WHAT THIS TASK INVOLVES:
Reproduce the opening lines of the records exactly, please, stopping after the line that contains "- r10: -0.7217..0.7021".
= = = = =
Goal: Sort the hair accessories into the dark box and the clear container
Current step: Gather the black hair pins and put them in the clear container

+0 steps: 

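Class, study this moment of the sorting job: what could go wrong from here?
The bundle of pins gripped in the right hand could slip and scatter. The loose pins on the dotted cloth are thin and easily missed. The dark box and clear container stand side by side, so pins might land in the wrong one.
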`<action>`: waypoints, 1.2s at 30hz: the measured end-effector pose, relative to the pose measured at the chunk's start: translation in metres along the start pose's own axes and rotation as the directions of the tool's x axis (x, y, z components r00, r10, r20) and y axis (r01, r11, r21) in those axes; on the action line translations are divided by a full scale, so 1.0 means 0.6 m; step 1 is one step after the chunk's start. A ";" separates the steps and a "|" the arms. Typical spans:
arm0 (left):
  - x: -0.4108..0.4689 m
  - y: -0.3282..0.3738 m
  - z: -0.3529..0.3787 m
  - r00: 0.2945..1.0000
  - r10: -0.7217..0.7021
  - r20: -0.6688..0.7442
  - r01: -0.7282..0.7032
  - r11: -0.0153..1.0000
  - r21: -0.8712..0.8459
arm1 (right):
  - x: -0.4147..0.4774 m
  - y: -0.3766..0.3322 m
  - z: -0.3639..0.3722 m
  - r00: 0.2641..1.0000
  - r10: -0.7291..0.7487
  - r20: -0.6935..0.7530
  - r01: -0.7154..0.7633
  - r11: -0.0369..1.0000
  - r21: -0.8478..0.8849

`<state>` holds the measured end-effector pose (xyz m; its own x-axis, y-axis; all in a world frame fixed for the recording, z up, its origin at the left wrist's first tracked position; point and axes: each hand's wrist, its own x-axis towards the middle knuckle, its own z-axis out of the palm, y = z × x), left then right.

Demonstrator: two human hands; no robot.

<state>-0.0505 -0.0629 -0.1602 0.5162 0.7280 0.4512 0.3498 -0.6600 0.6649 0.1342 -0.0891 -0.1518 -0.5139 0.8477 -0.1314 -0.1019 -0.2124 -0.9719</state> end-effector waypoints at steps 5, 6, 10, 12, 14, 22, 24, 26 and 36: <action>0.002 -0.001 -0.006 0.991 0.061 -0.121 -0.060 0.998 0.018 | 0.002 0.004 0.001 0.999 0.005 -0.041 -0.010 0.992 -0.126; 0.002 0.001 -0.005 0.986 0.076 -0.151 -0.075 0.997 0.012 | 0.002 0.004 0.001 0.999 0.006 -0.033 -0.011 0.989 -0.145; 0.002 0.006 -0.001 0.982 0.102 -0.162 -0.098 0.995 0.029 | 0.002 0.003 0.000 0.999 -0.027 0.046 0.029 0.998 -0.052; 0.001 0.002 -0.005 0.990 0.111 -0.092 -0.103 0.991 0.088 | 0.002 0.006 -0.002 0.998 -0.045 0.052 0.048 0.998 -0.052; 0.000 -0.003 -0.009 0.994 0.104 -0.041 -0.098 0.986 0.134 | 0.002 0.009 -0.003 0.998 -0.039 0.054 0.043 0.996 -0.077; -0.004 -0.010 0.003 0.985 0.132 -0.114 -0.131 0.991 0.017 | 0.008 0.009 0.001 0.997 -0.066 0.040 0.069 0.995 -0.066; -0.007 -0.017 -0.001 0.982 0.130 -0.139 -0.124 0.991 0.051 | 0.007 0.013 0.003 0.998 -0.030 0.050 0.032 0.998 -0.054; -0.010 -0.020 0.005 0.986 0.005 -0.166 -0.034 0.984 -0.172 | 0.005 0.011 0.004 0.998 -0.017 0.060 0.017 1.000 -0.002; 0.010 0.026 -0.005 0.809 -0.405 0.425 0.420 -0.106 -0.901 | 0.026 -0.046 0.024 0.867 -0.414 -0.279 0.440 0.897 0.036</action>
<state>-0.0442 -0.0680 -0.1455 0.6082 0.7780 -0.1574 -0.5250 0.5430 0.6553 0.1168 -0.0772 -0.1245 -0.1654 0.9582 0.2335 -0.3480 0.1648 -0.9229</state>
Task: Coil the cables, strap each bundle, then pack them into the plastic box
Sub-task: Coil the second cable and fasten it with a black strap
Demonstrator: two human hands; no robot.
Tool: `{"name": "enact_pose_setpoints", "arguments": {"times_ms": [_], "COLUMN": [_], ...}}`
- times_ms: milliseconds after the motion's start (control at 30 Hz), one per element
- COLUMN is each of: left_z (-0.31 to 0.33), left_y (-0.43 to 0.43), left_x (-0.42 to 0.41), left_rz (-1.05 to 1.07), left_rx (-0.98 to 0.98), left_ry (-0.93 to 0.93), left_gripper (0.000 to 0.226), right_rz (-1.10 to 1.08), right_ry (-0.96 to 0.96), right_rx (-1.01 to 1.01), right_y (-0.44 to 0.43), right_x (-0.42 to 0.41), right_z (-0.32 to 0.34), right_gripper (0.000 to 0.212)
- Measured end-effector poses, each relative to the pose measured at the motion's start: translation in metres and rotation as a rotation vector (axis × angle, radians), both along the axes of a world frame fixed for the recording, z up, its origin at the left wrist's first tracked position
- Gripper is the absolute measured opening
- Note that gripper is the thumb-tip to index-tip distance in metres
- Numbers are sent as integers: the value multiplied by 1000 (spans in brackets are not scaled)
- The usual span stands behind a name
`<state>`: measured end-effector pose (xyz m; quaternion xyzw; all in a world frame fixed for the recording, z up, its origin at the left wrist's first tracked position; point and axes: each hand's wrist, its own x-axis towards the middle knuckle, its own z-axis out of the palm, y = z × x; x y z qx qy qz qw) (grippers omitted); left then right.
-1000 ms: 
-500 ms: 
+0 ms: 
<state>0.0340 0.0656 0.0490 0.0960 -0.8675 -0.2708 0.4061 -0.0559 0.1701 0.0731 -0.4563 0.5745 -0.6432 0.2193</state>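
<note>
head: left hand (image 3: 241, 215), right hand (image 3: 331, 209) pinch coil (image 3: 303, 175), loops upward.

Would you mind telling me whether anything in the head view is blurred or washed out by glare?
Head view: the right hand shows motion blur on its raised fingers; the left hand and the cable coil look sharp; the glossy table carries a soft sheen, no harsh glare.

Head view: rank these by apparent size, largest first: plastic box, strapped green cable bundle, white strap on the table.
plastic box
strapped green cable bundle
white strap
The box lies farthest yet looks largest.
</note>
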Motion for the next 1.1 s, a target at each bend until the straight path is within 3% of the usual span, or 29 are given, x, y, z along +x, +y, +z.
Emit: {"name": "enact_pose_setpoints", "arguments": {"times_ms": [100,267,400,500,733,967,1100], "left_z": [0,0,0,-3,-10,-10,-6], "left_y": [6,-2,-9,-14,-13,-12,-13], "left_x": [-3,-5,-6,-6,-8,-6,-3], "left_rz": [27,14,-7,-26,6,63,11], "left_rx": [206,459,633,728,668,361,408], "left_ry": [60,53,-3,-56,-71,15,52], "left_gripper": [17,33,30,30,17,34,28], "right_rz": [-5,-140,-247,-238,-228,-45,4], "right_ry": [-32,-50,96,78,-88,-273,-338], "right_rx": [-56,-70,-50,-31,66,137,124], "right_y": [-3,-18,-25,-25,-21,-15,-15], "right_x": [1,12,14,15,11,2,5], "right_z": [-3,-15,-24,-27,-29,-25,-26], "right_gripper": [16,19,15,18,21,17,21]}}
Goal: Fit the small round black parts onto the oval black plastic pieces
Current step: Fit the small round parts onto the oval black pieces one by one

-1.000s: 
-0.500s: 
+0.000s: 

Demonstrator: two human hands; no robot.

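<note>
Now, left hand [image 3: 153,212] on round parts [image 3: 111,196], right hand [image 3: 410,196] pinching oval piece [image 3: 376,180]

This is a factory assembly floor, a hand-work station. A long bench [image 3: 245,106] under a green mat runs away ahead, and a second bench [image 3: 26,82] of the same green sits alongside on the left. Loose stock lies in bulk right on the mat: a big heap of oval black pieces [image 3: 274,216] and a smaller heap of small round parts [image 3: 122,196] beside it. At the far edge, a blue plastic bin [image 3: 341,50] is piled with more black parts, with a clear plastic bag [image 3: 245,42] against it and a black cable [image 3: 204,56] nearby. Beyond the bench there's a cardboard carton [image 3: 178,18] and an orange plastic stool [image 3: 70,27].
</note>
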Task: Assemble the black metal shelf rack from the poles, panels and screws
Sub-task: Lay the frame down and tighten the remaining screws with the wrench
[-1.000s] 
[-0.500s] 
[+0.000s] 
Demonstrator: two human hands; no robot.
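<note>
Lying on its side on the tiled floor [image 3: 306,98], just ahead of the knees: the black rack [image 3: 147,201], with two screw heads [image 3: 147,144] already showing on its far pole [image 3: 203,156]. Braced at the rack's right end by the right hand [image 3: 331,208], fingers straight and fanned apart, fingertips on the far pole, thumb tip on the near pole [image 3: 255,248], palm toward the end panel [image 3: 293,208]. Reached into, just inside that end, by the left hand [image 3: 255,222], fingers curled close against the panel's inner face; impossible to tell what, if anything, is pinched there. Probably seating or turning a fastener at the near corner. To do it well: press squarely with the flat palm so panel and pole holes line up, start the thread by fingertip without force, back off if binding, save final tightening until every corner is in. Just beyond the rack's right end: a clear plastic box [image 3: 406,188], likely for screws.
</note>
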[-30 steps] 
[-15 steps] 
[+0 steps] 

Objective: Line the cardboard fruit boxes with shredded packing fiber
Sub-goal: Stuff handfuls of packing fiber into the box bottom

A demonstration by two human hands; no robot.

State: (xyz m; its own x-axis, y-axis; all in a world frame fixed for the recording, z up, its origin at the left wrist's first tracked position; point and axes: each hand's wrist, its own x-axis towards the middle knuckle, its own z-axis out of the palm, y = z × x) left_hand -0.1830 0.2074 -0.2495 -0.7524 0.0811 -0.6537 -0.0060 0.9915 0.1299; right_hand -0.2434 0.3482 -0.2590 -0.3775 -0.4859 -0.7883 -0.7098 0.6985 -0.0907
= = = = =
ANSWER BOX:
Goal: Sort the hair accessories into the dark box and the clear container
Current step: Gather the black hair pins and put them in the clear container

+0 steps: 

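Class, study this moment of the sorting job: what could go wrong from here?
The bundle of pins gripped in the right hand could slip and scatter. The loose pins on the dotted cloth are thin and easily missed. The dark box and clear container stand side by side, so pins might land in the wrong one.
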`<action>`: waypoints, 1.2s at 30hz: the measured end-effector pose, relative to the pose measured at the chunk's start: translation in metres along the start pose's own axes and rotation as the directions of the tool's x axis (x, y, z components r00, r10, r20) and y axis (r01, r11, r21) in those axes; on the action line translations are divided by a full scale, so 1.0 means 0.6 m; step 1 is one step after the chunk's start. A ";" separates the steps and a "|" the arms. Typical spans:
arm0 (left):
  - x: -0.4108..0.4689 m
  - y: -0.3282..0.3738 m
  - z: -0.3529..0.3787 m
  - r00: 0.2945..1.0000
  - r10: -0.7217..0.7021

That completes the answer to the exercise.